> [The data]:
►

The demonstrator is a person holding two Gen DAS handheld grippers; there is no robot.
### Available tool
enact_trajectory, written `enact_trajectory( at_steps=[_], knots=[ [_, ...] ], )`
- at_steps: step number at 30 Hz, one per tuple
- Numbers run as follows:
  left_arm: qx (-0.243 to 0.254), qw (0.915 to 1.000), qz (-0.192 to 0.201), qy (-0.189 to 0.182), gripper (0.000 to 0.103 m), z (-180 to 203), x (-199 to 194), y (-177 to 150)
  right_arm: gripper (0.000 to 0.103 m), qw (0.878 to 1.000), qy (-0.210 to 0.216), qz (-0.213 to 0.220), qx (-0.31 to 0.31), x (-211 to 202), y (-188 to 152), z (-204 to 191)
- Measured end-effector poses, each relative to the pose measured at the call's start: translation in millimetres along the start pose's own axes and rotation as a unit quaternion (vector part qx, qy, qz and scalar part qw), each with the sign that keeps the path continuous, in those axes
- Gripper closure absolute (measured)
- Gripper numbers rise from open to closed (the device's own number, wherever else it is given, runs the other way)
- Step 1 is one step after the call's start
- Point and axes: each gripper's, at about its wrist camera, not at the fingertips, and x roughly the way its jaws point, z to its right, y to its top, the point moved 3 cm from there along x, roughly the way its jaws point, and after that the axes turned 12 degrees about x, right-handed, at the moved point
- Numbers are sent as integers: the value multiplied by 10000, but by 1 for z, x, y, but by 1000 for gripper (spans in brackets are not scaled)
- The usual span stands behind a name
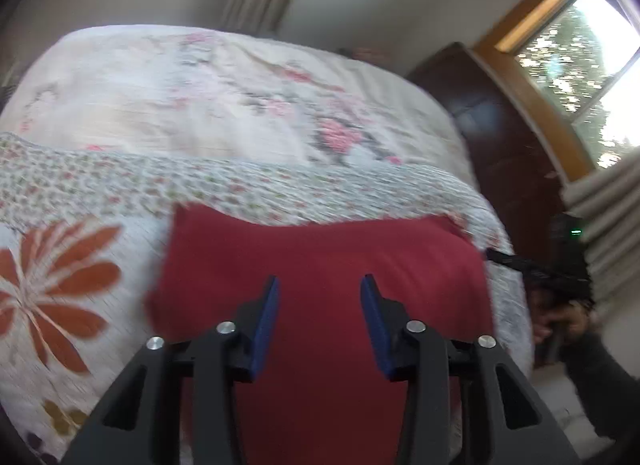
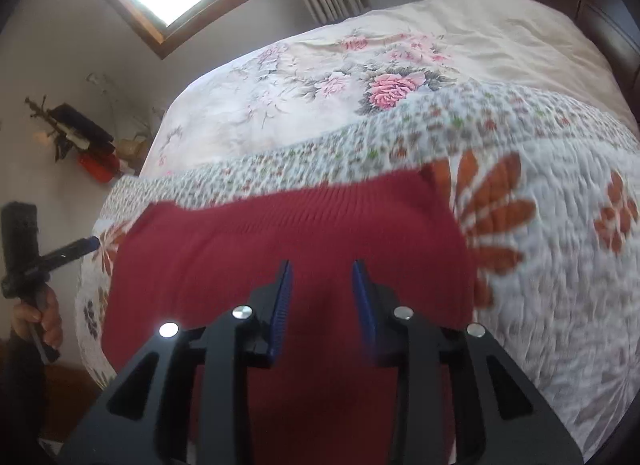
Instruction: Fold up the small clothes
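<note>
A red knitted garment lies on the bed, on the flower-printed quilt near the bed's near edge, with part of it running out of view beneath both cameras. Its far edge, a ribbed band in the right wrist view, lies fairly straight, and the visible part forms a rough rectangle; whether it is already folded once or merely spread flat cannot be told, as no sleeves or doubled layers show clearly. Judged from this, the task looks to be at an early or middle stage, with at least 1 fold still to make. The left claw hangs over the middle of the garment, its 2 blue-padded jaws parted and empty, with no cloth between them. The right claw is likewise spread apart and empty above the garment, pointing toward the ribbed band. Each wrist view catches the other tool at the frame edge: a hand wraps the left tool's handle off the bed's side, and the other hand grips the right one beside the bed. Both views are motion-blurred.
</note>
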Motion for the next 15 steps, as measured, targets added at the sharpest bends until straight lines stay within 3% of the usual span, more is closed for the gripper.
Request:
enact_trajectory(
  at_steps=[3, 6, 9, 11, 15],
  knots=[
    [107, 9992, -362, 102, 59, 17, 15, -39, 73, 9994, -265, -230, -56, 18, -27, 8],
    [-129, 9963, -767, 358, 66, -1, 47, -68, 73, 9991, -297, -279, -118, 33, -31, 13],
    [-492, 9966, -579, 304, 66, -2, 37, -67, 70, 9996, -145, -196, -123, 12, -32, 5],
    [-397, 9984, -318, 242, 64, 15, 16, -64, 70, 9998, -127, 69, -105, -17, -43, 11],
    [-220, 9997, -109, -85, 54, 50, -11, -84, 68, 9994, -140, 81, 309, -35, -80, 45]
  ],
)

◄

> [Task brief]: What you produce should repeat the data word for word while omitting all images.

> [Result for this exercise]:
The demonstrator is a person holding two Gen DAS handheld grippers; there is no robot.
### Available tool
enact_trajectory, written `enact_trajectory( at_steps=[_], knots=[ [_, ...] ], )`
- at_steps: step number at 30 Hz, one per tuple
- Numbers run as follows:
  left_arm: qx (-0.243 to 0.254), qw (0.915 to 1.000), qz (-0.192 to 0.201), qy (-0.189 to 0.182), gripper (0.000 to 0.103 m), z (-180 to 203), x (-199 to 194), y (-177 to 150)
  right_arm: gripper (0.000 to 0.103 m), qw (0.878 to 1.000), qy (-0.210 to 0.216), qz (-0.213 to 0.220), qx (-0.31 to 0.31), x (-211 to 202), y (-188 to 152), z (-204 to 191)
- Measured end-effector poses, each relative to the pose measured at the call's start: translation in millimetres along the start pose's own axes and rotation as a unit quaternion (vector part qx, qy, qz and scalar part qw), each with the sign that keeps the path continuous, in those axes
- Gripper closure absolute (measured)
- Gripper numbers rise from open to closed (the device's own number, wherever else it is given, runs the other way)
- Step 1 is one step after the call's start
- Point and axes: each gripper's, at about its wrist camera, not at the fingertips, and x roughly the way its jaws point, z to its right, y to its top, the point moved 3 cm from there along x, roughly the way its jaws point, and after that the axes turned 12 degrees about x, right-handed, at the moved point
- Numbers are sent as integers: the value multiplied by 10000, but by 1 for z, x, y, but by 1000 for gripper (spans in brackets are not scaled)
- The usual span stands behind a name
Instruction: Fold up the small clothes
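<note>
A red knitted garment lies on the bed, on the flower-printed quilt near the bed's near edge, with part of it running out of view beneath both cameras. Its far edge, a ribbed band in the right wrist view, lies fairly straight, and the visible part forms a rough rectangle; whether it is already folded once or merely spread flat cannot be told, as no sleeves or doubled layers show clearly. Judged from this, the task looks to be at an early or middle stage, with at least 1 fold still to make. The left claw hangs over the middle of the garment, its 2 blue-padded jaws parted and empty, with no cloth between them. The right claw is likewise spread apart and empty above the garment, pointing toward the ribbed band. Each wrist view catches the other tool at the frame edge: a hand wraps the left tool's handle off the bed's side, and the other hand grips the right one beside the bed. Both views are motion-blurred.
</note>
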Motion for the next 15 steps, as measured, targets added at the sharpest bends until straight lines stay within 3% of the usual span, more is closed for the gripper.
Request:
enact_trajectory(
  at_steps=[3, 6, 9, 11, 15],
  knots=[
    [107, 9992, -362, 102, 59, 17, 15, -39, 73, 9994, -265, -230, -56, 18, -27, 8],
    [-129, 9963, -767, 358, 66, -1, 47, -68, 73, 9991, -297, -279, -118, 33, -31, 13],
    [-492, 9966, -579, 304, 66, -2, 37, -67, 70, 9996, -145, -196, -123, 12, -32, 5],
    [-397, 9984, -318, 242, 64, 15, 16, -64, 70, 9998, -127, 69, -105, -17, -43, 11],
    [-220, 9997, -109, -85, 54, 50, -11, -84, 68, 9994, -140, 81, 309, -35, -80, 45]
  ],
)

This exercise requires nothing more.